One line at a time, check the entries below for the word "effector", and copy each line that has it.

Records for the exercise:
-=-=-=-=-
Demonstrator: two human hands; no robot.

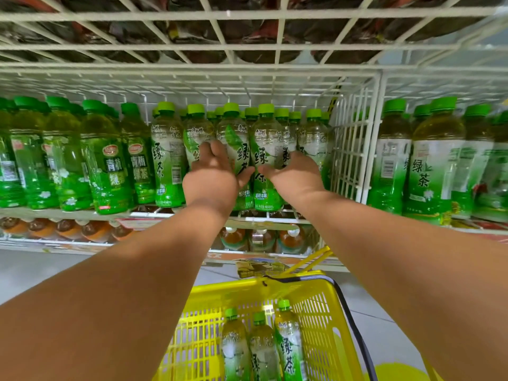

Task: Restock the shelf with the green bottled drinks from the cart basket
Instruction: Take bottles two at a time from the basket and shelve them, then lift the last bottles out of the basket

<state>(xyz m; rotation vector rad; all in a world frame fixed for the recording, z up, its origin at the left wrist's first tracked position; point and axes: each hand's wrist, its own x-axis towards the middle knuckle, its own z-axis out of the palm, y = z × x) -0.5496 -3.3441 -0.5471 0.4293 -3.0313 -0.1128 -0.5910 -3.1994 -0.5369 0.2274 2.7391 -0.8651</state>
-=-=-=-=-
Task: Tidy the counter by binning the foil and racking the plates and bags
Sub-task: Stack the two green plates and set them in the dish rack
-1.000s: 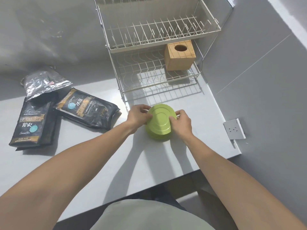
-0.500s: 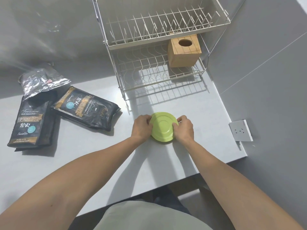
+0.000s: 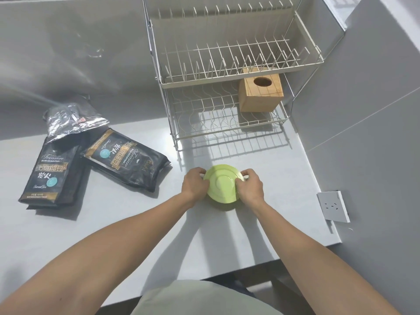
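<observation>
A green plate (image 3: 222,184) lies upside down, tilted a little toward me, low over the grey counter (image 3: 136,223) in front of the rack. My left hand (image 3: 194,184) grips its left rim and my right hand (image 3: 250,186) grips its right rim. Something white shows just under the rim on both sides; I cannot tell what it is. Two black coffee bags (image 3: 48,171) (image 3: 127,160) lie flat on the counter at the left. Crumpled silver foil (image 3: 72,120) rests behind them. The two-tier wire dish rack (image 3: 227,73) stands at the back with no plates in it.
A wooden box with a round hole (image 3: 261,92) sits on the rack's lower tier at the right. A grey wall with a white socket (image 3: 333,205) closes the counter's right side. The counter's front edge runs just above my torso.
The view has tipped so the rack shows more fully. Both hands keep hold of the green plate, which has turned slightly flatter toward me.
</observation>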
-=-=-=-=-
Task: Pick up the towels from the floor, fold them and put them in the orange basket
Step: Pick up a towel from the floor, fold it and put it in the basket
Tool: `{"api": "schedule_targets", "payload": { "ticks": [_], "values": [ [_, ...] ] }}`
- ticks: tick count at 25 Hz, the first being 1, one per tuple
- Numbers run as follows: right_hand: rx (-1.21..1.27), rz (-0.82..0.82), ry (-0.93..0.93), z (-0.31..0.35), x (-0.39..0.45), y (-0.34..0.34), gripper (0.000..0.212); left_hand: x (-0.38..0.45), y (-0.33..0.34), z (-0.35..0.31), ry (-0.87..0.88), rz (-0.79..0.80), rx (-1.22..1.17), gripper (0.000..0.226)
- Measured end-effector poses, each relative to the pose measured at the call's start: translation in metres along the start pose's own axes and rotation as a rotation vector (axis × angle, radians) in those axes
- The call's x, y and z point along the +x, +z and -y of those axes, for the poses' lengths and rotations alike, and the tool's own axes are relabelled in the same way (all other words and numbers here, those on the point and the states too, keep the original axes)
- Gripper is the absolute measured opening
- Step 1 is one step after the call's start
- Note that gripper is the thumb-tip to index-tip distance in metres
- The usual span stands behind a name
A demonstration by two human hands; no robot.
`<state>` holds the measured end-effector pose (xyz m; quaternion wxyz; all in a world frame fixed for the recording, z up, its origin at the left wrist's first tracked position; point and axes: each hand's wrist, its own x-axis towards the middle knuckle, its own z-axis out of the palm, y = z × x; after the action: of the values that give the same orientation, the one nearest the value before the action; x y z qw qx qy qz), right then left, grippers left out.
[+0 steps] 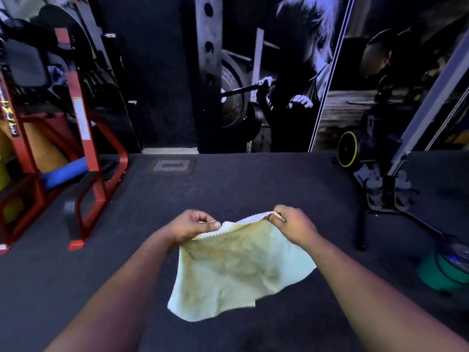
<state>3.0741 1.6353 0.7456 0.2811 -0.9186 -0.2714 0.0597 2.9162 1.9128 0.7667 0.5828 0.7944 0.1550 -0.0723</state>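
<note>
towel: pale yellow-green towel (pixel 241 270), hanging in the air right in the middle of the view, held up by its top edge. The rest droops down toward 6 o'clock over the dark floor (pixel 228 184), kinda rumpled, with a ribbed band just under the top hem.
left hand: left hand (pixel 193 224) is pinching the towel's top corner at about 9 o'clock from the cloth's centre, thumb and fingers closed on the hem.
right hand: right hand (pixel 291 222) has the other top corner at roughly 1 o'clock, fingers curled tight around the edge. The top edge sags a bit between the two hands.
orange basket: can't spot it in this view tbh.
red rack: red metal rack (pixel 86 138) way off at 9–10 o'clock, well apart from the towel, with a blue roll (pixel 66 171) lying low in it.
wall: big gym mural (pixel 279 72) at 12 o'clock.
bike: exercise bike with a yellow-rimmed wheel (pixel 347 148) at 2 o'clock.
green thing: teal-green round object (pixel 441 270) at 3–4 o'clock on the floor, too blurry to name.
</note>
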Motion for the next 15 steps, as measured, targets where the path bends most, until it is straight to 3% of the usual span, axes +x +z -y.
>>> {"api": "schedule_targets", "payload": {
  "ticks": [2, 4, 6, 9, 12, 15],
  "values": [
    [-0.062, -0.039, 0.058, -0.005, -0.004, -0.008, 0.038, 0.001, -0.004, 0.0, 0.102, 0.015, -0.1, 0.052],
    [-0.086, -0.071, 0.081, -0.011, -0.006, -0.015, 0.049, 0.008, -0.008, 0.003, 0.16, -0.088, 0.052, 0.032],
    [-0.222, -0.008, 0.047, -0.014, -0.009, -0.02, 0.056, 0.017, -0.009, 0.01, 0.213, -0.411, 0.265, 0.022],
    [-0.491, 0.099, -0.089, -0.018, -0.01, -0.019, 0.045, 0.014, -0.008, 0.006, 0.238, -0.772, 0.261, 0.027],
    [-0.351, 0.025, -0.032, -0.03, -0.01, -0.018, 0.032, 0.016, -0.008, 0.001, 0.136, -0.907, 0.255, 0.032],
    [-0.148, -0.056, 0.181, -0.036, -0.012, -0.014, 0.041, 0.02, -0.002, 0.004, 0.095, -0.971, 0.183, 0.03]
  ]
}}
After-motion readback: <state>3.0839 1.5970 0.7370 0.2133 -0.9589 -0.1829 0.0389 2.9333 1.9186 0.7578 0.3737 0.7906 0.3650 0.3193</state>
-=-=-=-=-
Response area:
- Measured end-effector poses, each relative to the pose measured at the call's start: translation in metres along the start pose's own axes and rotation as a rotation vector (axis × angle, radians) in those axes
`<state>` holds the measured end-effector pose (xyz m; quaternion wxyz; all in a world frame fixed for the recording, z up, its origin at the left wrist's first tracked position; point and axes: each hand's wrist, its own x-axis towards the middle knuckle, its own z-axis out of the palm, y = z × x; after the action: of the values that give the same orientation, the one nearest the value before the action; x y z qw qx qy qz), right then left, grippers left out.

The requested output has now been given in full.